• _Task statement_
Once the line containing "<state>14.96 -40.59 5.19" is found, please set it down along with each following line, exactly, to the end of the material.

• _Data block_
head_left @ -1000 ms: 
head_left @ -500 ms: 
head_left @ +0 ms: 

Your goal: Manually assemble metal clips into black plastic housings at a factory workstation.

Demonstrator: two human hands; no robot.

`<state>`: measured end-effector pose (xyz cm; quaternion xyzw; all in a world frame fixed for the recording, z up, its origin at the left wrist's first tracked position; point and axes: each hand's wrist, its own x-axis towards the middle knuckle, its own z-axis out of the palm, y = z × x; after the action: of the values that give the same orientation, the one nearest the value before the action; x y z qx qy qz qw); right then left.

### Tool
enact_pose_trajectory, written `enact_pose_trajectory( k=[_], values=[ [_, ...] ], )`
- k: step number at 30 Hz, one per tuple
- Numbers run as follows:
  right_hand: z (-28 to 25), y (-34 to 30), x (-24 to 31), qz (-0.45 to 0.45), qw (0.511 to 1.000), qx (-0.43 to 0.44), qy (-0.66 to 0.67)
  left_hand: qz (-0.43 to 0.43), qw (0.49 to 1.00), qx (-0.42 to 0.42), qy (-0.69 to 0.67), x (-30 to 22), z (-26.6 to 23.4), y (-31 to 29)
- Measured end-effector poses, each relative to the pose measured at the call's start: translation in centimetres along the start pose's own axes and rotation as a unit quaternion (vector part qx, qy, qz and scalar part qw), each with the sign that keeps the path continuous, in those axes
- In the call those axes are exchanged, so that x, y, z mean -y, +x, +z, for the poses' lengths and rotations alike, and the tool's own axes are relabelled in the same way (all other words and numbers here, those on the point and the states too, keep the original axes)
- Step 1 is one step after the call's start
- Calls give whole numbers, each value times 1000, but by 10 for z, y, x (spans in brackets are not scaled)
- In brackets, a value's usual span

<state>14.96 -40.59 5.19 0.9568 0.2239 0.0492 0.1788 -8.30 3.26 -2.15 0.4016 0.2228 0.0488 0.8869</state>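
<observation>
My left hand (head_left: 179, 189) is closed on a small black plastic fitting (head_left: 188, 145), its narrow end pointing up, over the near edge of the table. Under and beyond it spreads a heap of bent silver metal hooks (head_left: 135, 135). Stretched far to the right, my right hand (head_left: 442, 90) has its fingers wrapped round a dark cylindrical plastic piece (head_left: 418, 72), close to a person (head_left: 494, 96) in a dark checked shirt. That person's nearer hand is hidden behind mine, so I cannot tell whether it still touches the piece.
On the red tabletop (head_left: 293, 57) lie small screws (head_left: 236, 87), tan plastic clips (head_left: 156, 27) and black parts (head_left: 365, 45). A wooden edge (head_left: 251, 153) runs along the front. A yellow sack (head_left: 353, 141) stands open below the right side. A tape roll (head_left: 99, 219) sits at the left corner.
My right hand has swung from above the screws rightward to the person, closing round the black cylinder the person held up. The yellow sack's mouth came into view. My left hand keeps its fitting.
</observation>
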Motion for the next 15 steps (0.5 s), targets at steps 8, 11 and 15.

• _Solution for this problem_
<state>14.96 -40.59 5.19 0.9568 0.2239 0.0492 0.1788 -8.30 3.26 -2.15 0.4016 0.2228 0.0488 0.8869</state>
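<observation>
My left hand (head_left: 179, 189) is closed on a small black plastic fitting (head_left: 188, 145), its narrow end pointing up, over the near edge of the table. Under and beyond it spreads a heap of bent silver metal hooks (head_left: 135, 135). Stretched far to the right, my right hand (head_left: 442, 90) has its fingers wrapped round a dark cylindrical plastic piece (head_left: 418, 72), close to a person (head_left: 494, 96) in a dark checked shirt. That person's nearer hand is hidden behind mine, so I cannot tell whether it still touches the piece.
On the red tabletop (head_left: 293, 57) lie small screws (head_left: 236, 87), tan plastic clips (head_left: 156, 27) and black parts (head_left: 365, 45). A wooden edge (head_left: 251, 153) runs along the front. A yellow sack (head_left: 353, 141) stands open below the right side. A tape roll (head_left: 99, 219) sits at the left corner.
My right hand has swung from above the screws rightward to the person, closing round the black cylinder the person held up. The yellow sack's mouth came into view. My left hand keeps its fitting.
</observation>
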Motion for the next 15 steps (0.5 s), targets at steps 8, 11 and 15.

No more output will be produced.